At this time I would like to focus on agents that inhibit DNMT3L. One compound that has been studied and supported by research to have this action is EGCG, epigallocatechin gallate, aka green tea extract (Yang 2008). This compound is heavily researched for the many ways it can impact human health. EGCG is known to inhibit two enzymes that are coded for on chromosome 21. They include DYRK1A and DNMT3L. DYRK1A will be discussed at a later time. For now let's focus on some research that supports EGCG for children with Down syndrome. It has been shown to rescue cognitive function in the mouse model of Down syndrome as well as in humans with Down syndrome (De la Torre 2014). It was thought by these researchers that the mechanism by which it improved cognitive function was through DYRK1A inhibition, but it's not fully known exactly how it worked. Other studies indicate benefits from blocking DYRK1A using different means than ECGC.
Is it possible that EGCG is improving cognitive function by decreasing DNA methylation through inhibition of DNMT3L ultimately resulting in better function of T3 hormone? I think it's possible. Many other mechanisms for EGCG have been proposed and may all be at play. EGCG has also been shown to positively impact mitochondriogenesis, creation of new mitochondria (Weng 2014). Mitochondria are organelles within our cells that make energy and are know to be dysfunctional in those with Down syndrome (Valenti 2013). Improving mitochondria function is known to support brain function and cognition. Inhibition of amyloid precursor protein (APP) that's implicated in Alzheimer's disease has been shown to occur with EGCG supplementation of Alzheimer transgenic mice, mice created to have more of the gene that causes Alzheimer's disease (Rezai-Zadeh 2005). Either way, EGCG should be strongly considered for any parent or caregiver who is looking to improve cognitive function in their loved one with Down syndrome, especially based on the results of the De la Torre study.

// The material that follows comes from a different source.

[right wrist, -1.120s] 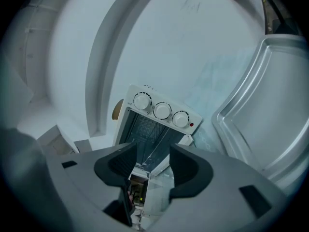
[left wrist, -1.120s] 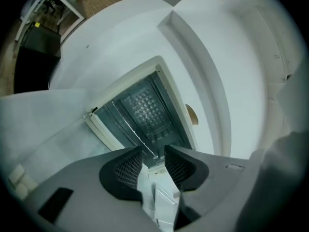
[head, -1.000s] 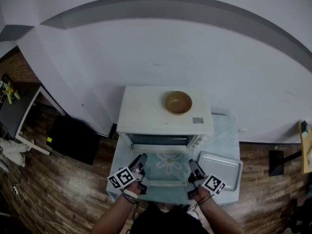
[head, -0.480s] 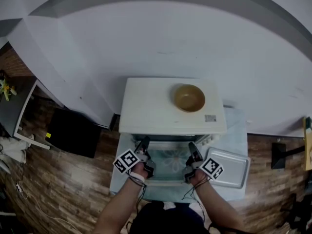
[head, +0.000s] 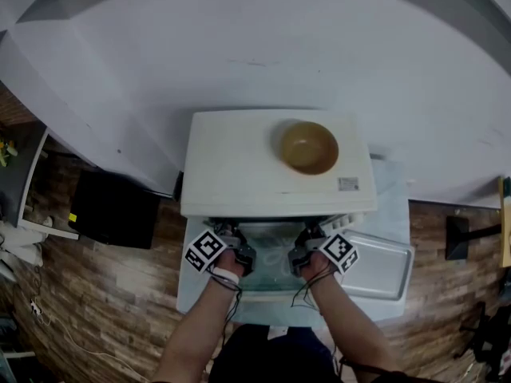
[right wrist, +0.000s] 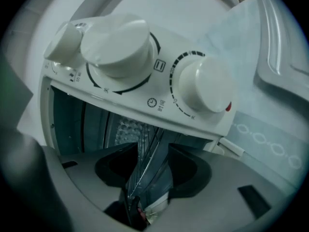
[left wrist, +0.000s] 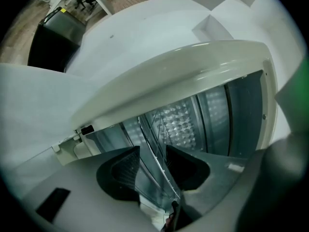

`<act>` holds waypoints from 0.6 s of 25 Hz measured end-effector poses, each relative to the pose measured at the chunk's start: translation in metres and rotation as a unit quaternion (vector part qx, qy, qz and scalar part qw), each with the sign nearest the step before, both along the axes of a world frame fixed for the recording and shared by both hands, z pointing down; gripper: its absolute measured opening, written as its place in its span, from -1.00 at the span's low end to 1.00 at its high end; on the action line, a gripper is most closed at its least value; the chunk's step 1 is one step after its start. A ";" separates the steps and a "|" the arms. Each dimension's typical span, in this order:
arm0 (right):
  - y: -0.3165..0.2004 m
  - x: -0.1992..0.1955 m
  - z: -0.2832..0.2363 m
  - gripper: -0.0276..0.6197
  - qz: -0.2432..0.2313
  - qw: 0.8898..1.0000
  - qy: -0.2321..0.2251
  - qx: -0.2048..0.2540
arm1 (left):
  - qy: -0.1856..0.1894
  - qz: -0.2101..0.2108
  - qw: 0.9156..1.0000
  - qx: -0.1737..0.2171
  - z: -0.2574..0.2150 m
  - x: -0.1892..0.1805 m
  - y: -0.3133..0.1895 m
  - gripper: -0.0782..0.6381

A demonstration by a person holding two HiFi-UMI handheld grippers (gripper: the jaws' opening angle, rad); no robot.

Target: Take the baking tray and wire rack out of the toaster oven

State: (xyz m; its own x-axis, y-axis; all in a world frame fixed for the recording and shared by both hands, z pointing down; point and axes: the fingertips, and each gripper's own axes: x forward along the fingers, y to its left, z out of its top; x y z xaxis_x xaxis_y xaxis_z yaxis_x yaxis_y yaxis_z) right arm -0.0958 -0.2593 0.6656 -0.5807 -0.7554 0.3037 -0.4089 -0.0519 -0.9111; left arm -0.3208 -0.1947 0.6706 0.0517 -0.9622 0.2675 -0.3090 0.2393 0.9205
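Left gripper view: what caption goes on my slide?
Left gripper, jaws just opened wider, straddles the wire rack in the open toaster oven.

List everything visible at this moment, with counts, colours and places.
toaster oven: one, white, centre, on the cloth.
oven door: one, glass, folded down open.
knobs: three, white, on the oven's front panel.
wire rack: one, silver, inside the oven.
bowl: one, tan, on the oven's top.
baking tray: one, silver, on the cloth right of the oven.
cloth: one, pale blue, under oven and tray.
black box: one, on the wooden floor, left.
left gripper: one, black, at the oven mouth; jaws apart, just opening, rack edge between them.
right gripper: one, black, likewise; jaws apart, just opening, rack edge between them.
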 end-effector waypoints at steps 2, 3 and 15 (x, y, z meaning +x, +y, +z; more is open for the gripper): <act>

While EGCG may simply help T3 hormone be used properly on the DNA level. It does not correct other causes of hypothyroidism that people with Down syndrome experience such has low zinc, low seleniium, oxidative stress, and others. Thyroid hormone optimization should always be a goal in patients with Down syndrome.
Other compounds that are known to inhibit DNA methylation are resveratrol (Alsawasari 2015) and curcumin (Liu 2009). As with EGCG these compounds work in several ways to support cognition in individuals with Down syndrome, but have not specifically been studied in a Down syndrome model.
The dose used in the De la Torre study of EGCG cited above was 9 mg/kg per day. The brand they used was Teavigo. A liquid alternative to Teavigo capsules is Nature's Answer Platinum Green Tea. One mL has 50 mg of EGCG in it.
Lastly, some side effects of using EGCG include chelation of iron, so if your child has low iron levels it's important to keep an eye on those in labwork to make sure they don't get too low. It's also a good idea to get iron levels checked before starting EGCG. Another side effect is that it inhibits the COMT enzyme (catechol-o-methyltransferase) that helps to break down catecholamines like dopamine, epinephrine and norepinephrine, so it can, in theory result in an increase in adrenaline. I haven't heard of any negative side effects from patients in this regard. It also inhibits the DHFR (dihydrofolate reductase) enzyme that converts dihydrofolate (from folic acid) to tetrahydrofolate to then be used by the folate cycle. I don't worry about this last side effect with my patients because they all are given either methylfolate or calcium folinate which are not dependent on this enzyme to function properly.